The NATA Ethnic Diversity Advisory Committee has selected a new graduate student representative: Chaerin Yeom. Originally from South Korea, Yeom is attending Weber State University in Utah. She shared with NATA what drew her to the athletic training and why she wanted to serve on EDAC.
1. Why athletic training? What attracted you to the profession?
When I was in college, there were many athletes who retired almost immediately after entering college. I asked them why, and they answered that they could not continue exercising because of injuries. Most of them were injured in high school and did not receive proper treatment. They were only in their 20s and had to give up their dreams because no one told them how to manage their injuries.
I think what an athletic trainer does is not only to treat the athlete’s injuries, but also support their dreams. It is worth helping people achieve their dreams. Now it has become my dream as well.

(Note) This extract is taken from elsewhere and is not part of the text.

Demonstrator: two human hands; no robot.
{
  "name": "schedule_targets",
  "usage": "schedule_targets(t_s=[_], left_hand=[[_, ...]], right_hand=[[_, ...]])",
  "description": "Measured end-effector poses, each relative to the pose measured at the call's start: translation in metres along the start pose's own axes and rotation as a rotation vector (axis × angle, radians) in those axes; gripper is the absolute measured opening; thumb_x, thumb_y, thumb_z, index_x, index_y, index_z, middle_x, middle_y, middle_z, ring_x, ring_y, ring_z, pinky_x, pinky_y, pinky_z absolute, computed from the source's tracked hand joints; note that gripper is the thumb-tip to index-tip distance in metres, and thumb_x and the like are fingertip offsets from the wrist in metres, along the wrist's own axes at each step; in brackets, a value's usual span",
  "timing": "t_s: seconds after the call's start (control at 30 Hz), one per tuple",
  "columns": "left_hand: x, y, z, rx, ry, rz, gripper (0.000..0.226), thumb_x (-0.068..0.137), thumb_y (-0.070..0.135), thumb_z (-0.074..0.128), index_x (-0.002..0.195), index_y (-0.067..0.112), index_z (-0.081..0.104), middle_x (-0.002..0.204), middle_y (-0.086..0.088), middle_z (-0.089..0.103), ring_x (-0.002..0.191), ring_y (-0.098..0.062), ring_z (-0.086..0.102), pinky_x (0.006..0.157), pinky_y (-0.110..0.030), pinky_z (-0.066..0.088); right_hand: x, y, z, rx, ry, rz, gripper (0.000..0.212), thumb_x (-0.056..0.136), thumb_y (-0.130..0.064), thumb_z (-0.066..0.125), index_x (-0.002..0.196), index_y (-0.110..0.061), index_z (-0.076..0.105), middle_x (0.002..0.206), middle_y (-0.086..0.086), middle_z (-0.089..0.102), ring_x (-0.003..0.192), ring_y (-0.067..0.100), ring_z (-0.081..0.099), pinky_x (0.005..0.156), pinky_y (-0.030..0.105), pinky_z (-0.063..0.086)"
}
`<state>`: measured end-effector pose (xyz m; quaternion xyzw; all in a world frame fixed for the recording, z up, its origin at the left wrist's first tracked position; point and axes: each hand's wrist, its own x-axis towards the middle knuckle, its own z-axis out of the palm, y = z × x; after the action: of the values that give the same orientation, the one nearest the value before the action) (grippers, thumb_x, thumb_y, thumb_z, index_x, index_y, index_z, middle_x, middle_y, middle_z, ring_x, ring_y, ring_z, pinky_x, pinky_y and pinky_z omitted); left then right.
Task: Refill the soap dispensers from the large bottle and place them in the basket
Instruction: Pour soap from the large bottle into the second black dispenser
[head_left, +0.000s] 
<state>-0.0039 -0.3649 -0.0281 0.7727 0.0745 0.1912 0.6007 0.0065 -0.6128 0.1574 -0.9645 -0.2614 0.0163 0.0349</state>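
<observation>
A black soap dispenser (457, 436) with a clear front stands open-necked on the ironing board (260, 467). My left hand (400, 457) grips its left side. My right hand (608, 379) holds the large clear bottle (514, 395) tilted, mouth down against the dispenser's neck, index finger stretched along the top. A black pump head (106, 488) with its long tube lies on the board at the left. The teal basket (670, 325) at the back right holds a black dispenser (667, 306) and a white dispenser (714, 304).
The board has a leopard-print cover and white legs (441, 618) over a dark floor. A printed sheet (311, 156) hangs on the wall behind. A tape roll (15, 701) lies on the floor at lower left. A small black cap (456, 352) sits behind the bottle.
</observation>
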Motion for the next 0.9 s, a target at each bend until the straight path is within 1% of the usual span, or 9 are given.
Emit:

2. Prior to applying to the NATA Ethnic Diversity Advisory Committee, have you served in a volunteer role before? If so, what was that role and what was that experience like?
I did volunteer work as an athletic trainer in the Korea National Sports Festival every year. It is an important competition for high school athletes to be scouted by the college they want. Therefore, competition is fierce and injuries are frequent. But, there are only two medical staff members and they can’t respond immediately to an injury situation because they have to manage the whole competition. I was the only one who could treat the athletes’ injuries immediately. On the day I didn’t participate as a volunteer, they came back to school with injuries.
I also served as a liaison between the athletes and the coaches. I shared the injuries of the athletes with coaches and we tried to create an optimal environment so the athletes could complete their competition without further injuries. The athletes also can perform more actively through my support. It was my role to support them physically and mentally.
3. How did you hear about EDAC and why did you want to apply for the committee’s graduate student representative position?
My professor, Valerie Herzog, EdD, LAT, ATC, introduced me to EDAC. She has great interest in equality, and I respect the values she conveys to students.
All sports teams are made up of athletes of various cultures. As sports become more globalized, various people come together to form one team. Therefore, we should understand and respect diversity identities and try to ensure that everyone can participate in sports without discrimination. As much as a sports team, the athletic training profession is made up of various people.
4. What do you plan to bring to the role?
I would like to support EDAC in achieving its goal to better serve the needs of patients and members of the profession by identifying and solving problems related to ethnically diverse population groups. I will try to solve the problems that society has by sharing experiences and communicating with athletes and athletic trainers.
5. What do you hope to accomplish and/or get out of your time with EDAC?
Recently, I took a lecture about microaggressions. Microaggression is a term used for brief and commonplace daily verbal or behavioral indignities, whether intentional or unintentional, that communicate hostile, derogatory or negative attitudes toward stigmatized or culturally marginalized groups. Before I took the lecture, I had a low understanding of microaggressions. I realized that the trivial questions I had been asked were those that could make me uncomfortable. And I thought many people like me have not been aware that it was wrong because we have not had much experience with this kind of education.
It is the power of education to change the way people thought that they believed to be right. I would like to spend my time with EDAC sharing the right perception with various people and changing their perception in the right direction.
6. What does diversity mean to you?
To me, diversity means every single person who have various thoughts. It’s not just race, but also the identity and values they have. There is no wrong identity in the world. We have an obligation to respect and protect all identities.